[Your instructions]: Transcribe exactly the lines that fall between the one holding "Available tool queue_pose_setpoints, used" and the one holding "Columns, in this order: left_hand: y", inclusive, from the entries below.

[Records provided]:
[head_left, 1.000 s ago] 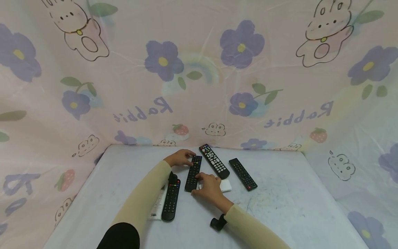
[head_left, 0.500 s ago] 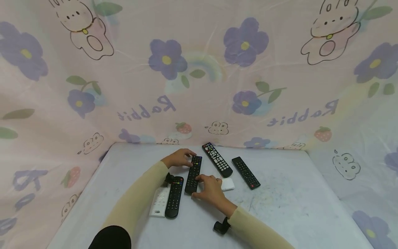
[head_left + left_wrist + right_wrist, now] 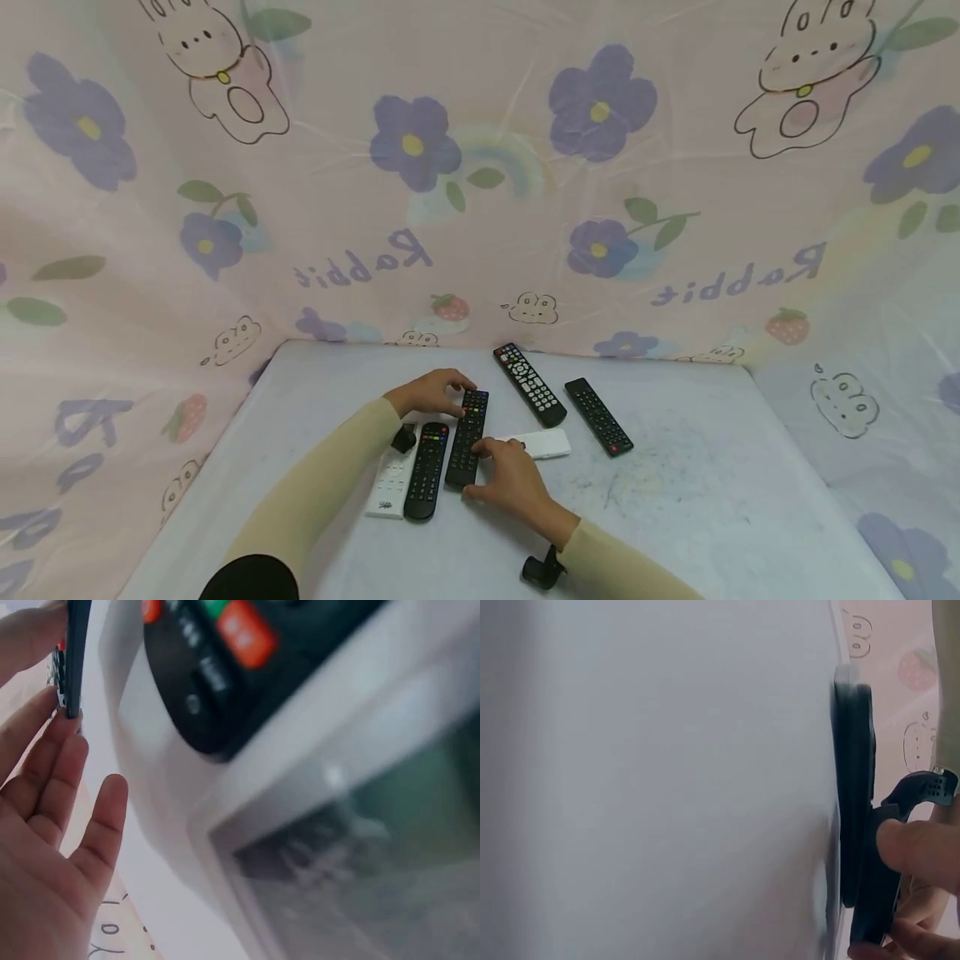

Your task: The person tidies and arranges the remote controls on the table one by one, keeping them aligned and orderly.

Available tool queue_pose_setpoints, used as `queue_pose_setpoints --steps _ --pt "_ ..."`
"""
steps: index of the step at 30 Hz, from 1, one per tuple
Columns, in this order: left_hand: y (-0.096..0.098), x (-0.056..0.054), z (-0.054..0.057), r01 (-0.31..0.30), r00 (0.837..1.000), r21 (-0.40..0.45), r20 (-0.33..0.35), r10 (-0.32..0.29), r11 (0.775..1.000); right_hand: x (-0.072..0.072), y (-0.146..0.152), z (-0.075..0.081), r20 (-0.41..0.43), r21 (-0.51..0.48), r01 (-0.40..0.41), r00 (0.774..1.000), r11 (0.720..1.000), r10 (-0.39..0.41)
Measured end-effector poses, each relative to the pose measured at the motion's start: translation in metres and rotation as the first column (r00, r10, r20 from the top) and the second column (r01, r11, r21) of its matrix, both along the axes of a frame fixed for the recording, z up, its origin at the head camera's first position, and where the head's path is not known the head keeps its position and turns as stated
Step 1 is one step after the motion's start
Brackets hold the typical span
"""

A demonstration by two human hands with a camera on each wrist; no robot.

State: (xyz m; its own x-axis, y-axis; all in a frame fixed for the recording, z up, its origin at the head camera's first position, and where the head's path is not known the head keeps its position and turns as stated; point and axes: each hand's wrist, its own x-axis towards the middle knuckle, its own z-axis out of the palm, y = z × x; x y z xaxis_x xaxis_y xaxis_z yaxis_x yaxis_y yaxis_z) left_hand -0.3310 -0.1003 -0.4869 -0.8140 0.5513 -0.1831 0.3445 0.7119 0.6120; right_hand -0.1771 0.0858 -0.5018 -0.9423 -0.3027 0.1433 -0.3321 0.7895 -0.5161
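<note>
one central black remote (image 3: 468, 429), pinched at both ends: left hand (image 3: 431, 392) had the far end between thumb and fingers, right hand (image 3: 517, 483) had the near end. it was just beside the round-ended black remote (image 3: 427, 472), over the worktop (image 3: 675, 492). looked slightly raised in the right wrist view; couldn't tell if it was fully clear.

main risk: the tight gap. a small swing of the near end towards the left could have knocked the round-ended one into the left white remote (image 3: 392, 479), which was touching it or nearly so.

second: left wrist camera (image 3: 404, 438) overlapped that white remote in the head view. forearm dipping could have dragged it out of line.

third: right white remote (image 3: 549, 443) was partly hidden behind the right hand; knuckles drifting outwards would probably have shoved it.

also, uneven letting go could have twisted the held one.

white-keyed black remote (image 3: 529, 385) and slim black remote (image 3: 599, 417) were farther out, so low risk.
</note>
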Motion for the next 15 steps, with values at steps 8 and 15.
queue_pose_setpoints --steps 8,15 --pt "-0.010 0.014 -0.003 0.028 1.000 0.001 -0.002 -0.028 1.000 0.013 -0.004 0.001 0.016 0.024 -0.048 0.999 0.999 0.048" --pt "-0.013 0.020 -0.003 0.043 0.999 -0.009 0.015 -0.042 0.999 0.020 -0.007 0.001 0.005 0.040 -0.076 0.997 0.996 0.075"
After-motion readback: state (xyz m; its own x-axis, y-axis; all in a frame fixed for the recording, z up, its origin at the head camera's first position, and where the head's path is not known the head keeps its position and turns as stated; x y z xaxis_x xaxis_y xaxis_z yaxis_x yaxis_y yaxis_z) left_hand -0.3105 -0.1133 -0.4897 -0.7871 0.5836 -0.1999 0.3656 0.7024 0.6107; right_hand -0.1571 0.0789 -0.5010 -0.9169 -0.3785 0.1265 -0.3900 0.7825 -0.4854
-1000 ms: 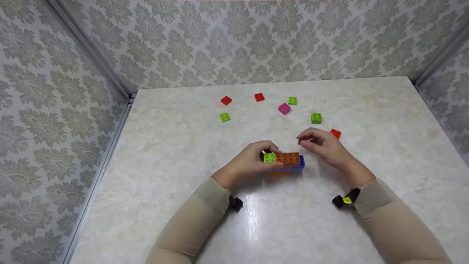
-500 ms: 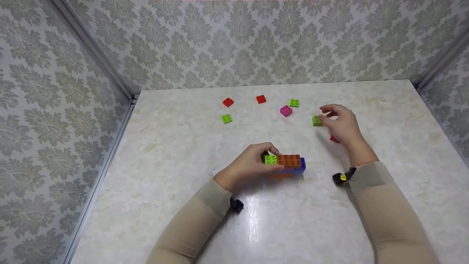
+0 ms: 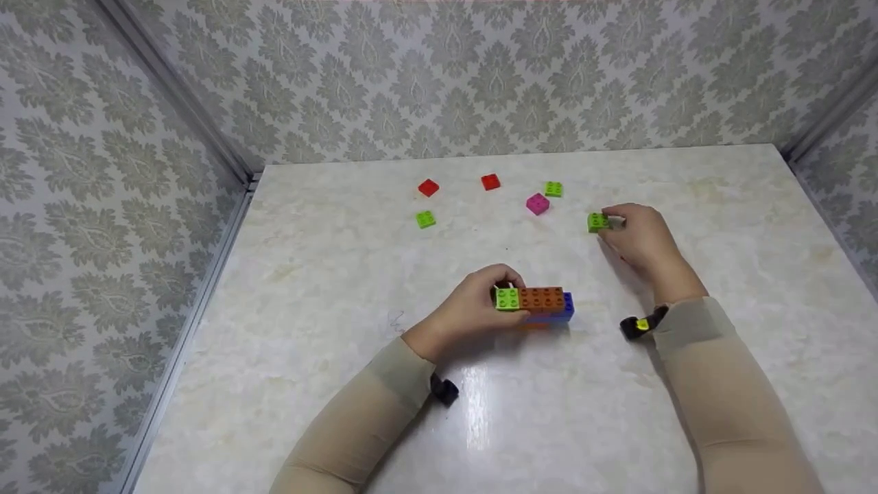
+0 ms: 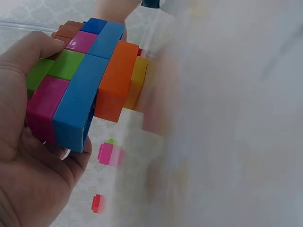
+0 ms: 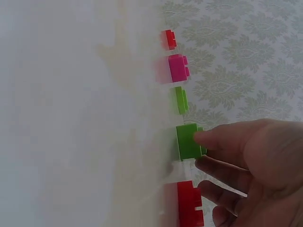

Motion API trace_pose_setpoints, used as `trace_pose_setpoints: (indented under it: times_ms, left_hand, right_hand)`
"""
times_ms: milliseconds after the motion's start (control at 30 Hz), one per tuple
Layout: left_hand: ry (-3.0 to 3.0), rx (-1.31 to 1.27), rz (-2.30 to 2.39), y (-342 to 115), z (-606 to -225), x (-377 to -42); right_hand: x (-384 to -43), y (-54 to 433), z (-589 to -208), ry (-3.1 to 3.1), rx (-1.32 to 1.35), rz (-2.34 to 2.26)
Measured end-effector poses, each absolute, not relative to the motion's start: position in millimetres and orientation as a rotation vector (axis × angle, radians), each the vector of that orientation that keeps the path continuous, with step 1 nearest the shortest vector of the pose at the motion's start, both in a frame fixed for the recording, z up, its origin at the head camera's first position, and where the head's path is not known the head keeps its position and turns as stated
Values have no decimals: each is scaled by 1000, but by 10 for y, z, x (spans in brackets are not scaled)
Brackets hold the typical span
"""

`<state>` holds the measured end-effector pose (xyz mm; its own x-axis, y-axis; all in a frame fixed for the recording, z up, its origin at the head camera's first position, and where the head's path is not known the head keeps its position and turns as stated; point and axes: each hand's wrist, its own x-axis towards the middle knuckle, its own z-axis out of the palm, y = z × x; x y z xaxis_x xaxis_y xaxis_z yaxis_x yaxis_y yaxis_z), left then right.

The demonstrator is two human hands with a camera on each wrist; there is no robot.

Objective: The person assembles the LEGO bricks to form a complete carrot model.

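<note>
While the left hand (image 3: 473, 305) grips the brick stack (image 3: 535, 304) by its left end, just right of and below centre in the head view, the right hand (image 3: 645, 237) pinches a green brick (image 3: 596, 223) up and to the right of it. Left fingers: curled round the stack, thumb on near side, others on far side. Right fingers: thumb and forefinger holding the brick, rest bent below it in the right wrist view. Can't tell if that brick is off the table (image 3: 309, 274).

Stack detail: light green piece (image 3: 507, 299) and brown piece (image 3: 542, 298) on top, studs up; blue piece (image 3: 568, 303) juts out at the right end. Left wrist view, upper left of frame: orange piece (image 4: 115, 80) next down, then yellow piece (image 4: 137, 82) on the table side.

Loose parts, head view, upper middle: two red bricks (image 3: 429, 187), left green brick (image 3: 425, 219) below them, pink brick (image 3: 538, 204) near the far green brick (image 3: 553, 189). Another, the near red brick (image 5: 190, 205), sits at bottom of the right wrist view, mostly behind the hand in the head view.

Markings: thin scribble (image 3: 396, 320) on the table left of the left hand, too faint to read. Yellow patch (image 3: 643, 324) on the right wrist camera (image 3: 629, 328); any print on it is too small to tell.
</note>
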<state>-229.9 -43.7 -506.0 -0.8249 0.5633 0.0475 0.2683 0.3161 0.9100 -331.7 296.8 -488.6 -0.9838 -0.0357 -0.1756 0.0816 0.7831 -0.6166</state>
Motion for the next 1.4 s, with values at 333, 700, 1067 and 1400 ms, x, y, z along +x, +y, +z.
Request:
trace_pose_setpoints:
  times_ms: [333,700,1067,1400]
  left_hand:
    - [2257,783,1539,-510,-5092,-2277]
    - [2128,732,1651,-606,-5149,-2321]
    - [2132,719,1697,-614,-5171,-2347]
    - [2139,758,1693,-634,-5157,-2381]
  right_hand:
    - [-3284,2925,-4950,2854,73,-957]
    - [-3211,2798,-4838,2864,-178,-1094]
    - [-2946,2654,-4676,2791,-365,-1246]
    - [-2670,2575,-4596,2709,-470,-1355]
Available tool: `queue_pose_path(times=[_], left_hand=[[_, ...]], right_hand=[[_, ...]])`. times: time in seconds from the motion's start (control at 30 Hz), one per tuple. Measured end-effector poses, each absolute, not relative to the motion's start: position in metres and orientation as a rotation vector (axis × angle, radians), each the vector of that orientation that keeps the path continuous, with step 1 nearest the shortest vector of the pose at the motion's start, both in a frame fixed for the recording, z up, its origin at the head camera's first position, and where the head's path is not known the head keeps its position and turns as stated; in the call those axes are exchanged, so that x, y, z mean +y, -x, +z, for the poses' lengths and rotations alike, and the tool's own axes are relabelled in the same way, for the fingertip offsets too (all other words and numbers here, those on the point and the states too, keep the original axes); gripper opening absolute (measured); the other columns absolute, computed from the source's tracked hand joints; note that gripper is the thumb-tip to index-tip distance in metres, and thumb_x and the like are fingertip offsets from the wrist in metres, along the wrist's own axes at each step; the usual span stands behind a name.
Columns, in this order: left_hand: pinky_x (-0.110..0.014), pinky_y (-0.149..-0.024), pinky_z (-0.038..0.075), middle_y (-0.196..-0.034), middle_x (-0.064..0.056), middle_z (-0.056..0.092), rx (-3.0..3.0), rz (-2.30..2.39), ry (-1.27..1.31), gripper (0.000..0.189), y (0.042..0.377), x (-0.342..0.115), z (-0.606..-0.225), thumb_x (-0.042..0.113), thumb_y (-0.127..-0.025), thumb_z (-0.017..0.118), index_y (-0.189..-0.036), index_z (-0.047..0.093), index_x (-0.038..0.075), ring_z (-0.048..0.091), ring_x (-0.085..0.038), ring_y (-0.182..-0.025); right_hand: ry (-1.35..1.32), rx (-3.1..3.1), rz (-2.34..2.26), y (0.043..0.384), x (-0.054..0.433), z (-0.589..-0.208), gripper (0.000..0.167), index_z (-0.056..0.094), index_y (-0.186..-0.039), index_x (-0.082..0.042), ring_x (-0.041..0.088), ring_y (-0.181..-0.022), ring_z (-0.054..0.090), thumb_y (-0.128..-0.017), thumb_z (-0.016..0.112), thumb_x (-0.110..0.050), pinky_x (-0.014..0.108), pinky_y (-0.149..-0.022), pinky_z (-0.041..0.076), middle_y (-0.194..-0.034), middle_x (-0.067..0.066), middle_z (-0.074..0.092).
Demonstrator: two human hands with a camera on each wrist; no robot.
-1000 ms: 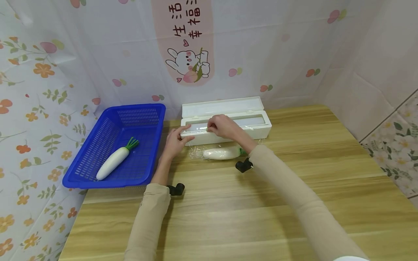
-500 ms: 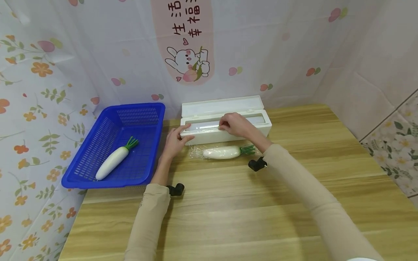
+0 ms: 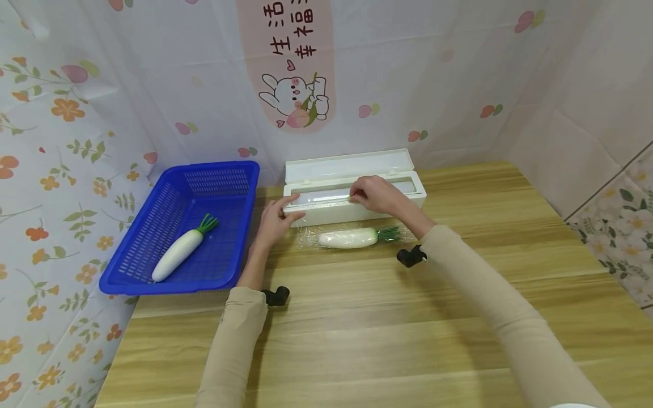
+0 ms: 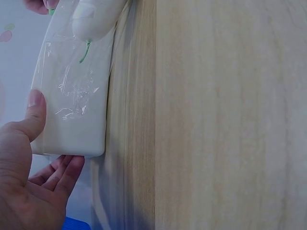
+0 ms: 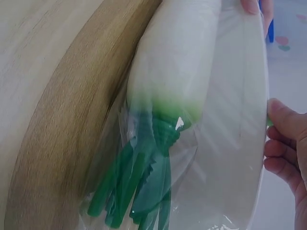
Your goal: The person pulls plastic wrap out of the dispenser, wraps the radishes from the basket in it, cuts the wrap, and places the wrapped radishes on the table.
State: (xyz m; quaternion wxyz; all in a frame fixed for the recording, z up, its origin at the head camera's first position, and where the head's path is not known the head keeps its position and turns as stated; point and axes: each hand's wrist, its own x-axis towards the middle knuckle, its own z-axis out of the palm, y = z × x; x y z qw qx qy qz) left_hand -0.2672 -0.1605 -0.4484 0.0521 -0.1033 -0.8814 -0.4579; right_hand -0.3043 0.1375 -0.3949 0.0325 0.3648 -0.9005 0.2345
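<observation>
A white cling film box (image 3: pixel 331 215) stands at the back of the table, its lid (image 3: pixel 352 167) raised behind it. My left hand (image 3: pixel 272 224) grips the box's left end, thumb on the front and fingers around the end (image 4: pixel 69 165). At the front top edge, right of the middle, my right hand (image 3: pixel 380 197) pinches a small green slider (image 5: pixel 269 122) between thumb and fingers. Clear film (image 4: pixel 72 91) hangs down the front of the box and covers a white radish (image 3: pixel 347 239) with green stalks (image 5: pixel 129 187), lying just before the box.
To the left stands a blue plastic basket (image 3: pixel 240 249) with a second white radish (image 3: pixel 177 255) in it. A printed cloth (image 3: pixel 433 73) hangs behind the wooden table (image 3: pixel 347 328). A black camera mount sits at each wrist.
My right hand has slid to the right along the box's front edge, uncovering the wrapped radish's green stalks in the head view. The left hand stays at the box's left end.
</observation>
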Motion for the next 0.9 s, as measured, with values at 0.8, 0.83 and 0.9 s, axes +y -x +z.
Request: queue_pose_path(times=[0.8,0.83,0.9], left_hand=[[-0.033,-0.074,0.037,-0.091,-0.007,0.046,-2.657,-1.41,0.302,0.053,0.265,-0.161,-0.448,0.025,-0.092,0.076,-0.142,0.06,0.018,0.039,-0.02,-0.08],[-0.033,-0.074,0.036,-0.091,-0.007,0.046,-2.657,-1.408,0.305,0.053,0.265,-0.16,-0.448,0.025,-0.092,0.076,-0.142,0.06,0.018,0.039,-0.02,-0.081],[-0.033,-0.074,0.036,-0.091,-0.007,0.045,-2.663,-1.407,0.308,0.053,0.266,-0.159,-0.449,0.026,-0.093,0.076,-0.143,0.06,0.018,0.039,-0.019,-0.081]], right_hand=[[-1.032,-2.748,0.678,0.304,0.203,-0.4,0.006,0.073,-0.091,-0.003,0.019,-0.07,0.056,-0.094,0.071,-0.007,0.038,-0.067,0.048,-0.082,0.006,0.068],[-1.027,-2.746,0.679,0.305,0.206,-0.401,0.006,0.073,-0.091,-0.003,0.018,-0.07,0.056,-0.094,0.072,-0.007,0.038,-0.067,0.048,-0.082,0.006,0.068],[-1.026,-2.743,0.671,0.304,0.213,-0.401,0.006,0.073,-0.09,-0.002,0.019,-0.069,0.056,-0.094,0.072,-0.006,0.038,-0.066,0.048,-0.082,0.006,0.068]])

[Written solution]:
Available tool queue_pose_setpoints, used as `queue_pose_setpoints --steps _ --pt "_ ..."`
"""
steps: index of the step at 30 Hz, from 1, one per tuple
Columns, in this order: left_hand: y (-0.096..0.098), x (-0.056..0.054), z (-0.054..0.057), r01 (-0.31..0.30), r00 (0.837..1.000), r21 (-0.40..0.45), r20 (-0.33..0.35), r10 (-0.32..0.29), r11 (0.775..1.000); right_hand: x (-0.072..0.072), y (-0.146..0.152), z (-0.075..0.081), r20 (-0.41..0.43), r21 (-0.51..0.48), r01 (-0.40..0.41), r00 (0.774..1.000), r11 (0.720..1.000), r10 (-0.39..0.41)

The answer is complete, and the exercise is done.